[ASSIGNMENT]
Look through the data below for the line with "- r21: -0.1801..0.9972" and the line with "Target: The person", then output those two and all lines in between, exactly as written.

-- Opening Marker --

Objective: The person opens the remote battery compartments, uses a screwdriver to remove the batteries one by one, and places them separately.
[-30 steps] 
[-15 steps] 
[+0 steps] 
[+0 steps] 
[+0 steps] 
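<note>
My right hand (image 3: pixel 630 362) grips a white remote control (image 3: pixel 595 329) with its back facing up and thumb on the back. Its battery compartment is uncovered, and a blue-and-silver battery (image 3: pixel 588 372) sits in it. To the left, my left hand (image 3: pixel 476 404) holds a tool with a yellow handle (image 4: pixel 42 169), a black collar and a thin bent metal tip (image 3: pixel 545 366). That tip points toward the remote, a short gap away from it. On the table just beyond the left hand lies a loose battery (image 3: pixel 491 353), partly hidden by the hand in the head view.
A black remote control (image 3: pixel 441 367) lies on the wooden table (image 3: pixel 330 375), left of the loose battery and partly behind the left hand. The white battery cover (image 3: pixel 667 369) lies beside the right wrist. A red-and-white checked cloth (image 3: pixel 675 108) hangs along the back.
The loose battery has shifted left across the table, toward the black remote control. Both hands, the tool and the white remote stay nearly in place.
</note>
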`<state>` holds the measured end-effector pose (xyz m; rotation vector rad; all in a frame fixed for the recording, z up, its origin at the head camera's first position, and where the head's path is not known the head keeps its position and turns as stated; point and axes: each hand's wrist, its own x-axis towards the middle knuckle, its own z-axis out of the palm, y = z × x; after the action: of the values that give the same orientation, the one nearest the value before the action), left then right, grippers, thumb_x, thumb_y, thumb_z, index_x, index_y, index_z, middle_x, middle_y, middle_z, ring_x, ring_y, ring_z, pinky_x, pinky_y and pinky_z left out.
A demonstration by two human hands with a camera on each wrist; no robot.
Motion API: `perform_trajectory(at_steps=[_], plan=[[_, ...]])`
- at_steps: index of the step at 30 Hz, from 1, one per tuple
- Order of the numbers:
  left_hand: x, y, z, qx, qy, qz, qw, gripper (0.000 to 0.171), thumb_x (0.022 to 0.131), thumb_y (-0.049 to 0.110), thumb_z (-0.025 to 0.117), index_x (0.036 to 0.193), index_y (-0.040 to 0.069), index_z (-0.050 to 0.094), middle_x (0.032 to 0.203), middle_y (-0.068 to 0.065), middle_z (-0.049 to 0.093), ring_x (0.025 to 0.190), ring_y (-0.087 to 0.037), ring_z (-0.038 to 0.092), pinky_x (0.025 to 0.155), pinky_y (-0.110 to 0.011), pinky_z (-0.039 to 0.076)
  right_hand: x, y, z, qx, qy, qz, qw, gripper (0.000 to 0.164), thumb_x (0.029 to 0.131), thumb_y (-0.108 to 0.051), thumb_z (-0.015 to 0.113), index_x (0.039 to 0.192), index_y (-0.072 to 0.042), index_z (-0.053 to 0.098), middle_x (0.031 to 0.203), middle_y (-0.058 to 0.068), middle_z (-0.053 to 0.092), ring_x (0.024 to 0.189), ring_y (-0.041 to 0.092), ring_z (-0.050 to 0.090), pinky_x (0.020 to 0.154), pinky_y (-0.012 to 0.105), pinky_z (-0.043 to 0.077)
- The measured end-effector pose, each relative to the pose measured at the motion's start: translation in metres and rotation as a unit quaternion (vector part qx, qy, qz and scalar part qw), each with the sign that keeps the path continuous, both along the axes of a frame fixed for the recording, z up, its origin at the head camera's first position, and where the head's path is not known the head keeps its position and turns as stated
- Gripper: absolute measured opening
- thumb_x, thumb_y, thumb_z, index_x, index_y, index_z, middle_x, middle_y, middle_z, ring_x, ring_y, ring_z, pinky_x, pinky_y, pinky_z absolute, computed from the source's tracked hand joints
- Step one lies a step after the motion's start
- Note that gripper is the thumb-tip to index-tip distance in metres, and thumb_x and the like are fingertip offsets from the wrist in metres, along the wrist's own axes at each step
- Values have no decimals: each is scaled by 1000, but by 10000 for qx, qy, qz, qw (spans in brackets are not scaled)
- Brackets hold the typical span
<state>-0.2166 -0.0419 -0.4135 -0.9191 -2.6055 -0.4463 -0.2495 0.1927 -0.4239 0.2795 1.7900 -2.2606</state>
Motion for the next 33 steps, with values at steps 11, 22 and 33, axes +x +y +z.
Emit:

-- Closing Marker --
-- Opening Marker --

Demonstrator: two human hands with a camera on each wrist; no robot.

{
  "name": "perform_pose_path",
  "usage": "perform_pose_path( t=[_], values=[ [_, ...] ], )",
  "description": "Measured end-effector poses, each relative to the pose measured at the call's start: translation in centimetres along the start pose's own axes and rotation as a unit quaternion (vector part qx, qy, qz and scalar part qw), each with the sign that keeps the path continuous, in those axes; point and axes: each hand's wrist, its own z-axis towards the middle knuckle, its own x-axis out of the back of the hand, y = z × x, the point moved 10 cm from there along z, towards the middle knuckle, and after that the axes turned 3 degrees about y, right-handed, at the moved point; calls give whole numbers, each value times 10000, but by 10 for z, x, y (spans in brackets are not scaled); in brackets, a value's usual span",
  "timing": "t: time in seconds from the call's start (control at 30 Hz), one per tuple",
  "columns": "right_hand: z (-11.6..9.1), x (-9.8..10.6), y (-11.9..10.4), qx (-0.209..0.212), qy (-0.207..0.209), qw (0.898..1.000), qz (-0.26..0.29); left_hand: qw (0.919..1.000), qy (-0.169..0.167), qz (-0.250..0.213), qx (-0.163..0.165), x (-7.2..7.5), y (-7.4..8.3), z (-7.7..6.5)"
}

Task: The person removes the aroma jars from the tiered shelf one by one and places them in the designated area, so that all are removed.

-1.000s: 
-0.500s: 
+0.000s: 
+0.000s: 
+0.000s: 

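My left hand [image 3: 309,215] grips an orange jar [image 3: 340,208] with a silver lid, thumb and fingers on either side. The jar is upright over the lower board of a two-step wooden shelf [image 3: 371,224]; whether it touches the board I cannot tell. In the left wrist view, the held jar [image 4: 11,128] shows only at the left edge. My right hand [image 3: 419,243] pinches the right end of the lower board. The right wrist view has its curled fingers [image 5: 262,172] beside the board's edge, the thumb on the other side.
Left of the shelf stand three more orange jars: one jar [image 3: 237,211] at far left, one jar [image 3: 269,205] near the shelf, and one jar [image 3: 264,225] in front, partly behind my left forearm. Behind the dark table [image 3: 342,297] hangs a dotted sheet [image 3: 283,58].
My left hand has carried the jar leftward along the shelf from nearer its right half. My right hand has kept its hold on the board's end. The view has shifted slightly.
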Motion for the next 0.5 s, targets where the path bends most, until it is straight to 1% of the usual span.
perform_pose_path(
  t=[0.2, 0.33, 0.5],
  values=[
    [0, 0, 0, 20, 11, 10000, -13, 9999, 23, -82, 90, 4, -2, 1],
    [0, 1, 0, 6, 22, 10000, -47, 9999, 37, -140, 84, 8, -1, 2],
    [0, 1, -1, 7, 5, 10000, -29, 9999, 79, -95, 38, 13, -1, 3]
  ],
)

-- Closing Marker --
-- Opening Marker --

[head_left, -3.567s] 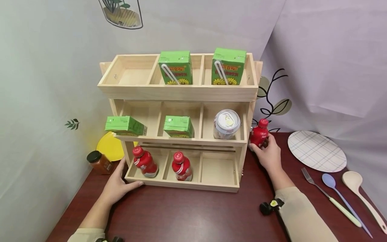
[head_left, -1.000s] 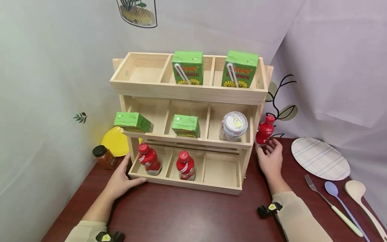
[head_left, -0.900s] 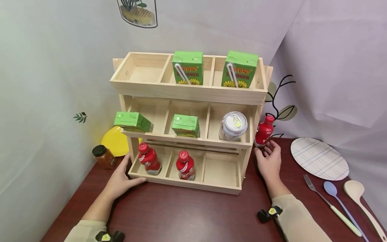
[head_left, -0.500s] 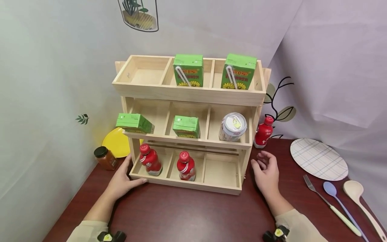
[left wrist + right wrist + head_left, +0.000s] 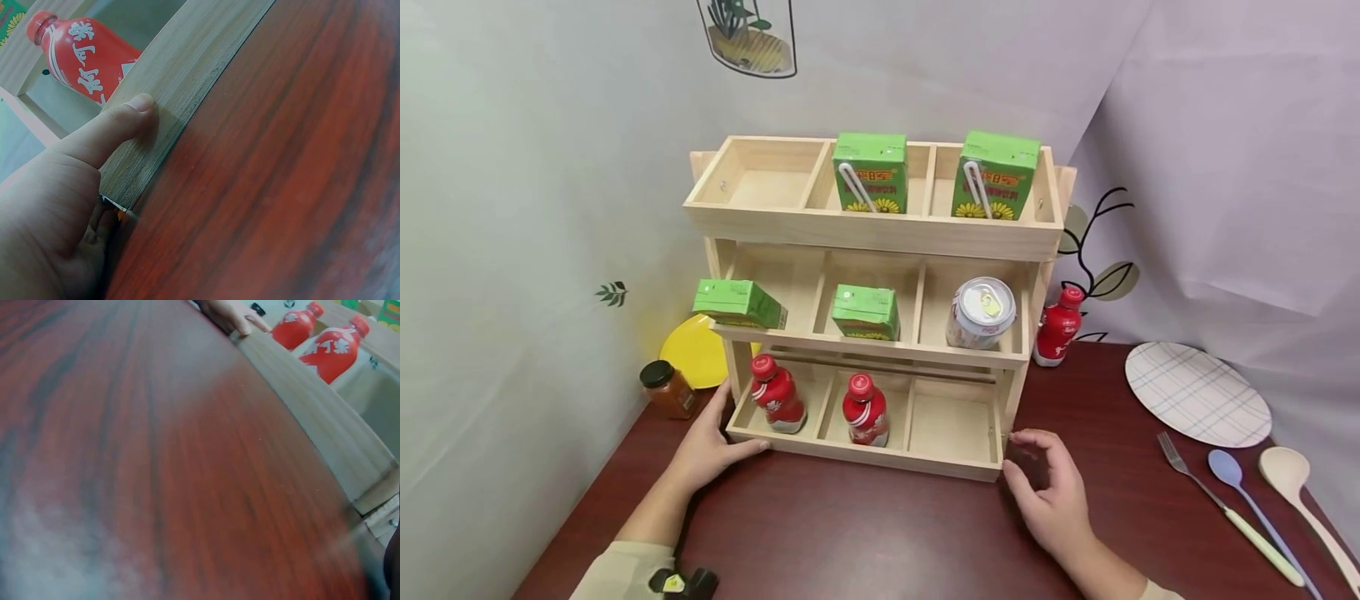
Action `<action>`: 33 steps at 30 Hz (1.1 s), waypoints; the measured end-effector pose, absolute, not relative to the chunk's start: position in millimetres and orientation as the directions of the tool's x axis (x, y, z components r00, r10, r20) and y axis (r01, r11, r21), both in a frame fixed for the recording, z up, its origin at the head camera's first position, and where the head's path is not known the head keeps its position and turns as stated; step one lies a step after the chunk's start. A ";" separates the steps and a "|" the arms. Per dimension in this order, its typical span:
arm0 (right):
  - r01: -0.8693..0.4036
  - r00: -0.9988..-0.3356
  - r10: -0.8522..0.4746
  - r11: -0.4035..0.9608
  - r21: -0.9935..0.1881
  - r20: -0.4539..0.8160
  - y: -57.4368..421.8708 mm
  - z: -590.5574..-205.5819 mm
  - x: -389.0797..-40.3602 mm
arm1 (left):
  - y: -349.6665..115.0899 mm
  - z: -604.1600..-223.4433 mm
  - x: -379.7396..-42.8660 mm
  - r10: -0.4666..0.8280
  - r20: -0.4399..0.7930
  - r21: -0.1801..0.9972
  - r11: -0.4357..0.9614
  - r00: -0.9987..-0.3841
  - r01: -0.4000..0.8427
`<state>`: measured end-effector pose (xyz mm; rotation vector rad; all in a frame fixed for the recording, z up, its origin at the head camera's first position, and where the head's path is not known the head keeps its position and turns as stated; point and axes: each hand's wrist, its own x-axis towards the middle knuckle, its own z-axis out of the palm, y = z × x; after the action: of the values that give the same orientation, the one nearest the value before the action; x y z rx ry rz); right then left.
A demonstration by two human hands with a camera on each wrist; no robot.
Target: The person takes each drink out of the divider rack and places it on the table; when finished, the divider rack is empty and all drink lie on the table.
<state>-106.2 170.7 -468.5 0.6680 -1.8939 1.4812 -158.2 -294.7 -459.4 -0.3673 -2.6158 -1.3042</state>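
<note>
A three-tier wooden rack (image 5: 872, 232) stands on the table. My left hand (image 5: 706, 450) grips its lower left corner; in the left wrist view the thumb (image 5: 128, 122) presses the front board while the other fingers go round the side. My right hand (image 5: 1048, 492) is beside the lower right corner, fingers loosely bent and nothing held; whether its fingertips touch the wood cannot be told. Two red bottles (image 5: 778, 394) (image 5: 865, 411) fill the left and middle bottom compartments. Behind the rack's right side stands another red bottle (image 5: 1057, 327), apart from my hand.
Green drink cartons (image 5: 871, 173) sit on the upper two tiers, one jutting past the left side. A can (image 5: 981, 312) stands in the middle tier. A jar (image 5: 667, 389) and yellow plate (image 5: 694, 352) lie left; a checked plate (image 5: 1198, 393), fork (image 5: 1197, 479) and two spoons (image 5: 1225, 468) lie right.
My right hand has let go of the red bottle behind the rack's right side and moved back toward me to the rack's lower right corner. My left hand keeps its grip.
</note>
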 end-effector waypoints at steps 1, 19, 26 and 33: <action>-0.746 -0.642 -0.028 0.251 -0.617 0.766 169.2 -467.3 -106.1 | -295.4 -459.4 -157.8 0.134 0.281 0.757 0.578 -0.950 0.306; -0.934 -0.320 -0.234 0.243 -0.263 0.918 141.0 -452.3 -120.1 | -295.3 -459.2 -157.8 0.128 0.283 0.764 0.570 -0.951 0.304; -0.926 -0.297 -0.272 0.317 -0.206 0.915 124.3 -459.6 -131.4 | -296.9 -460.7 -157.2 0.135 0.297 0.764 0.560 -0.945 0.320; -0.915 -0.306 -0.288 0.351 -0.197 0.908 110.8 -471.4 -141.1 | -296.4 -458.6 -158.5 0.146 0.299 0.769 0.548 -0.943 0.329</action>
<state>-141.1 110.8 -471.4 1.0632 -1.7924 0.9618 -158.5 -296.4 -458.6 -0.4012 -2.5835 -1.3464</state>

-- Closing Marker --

[YOUR RESPONSE]
  - r21: -0.1801..0.9972
  - r11: -0.4357..0.9614
  - r00: -0.9987..-0.3841
  - r01: -0.4000..0.8427
`<state>`: measured end-effector pose (xyz mm; rotation vector rad; all in a frame fixed for the recording, z up, its origin at the head camera's first position, and where the head's path is not known the head keeps its position and turns as stated; point and axes: each hand's wrist, its own x-axis towards the middle knuckle, its own z-axis out of the palm, y = z × x; after the action: of the values that give the same orientation, the one nearest the value before the action; x y z rx ry rz); right then left.
A demonstration by two human hands with a camera on each wrist; no robot.
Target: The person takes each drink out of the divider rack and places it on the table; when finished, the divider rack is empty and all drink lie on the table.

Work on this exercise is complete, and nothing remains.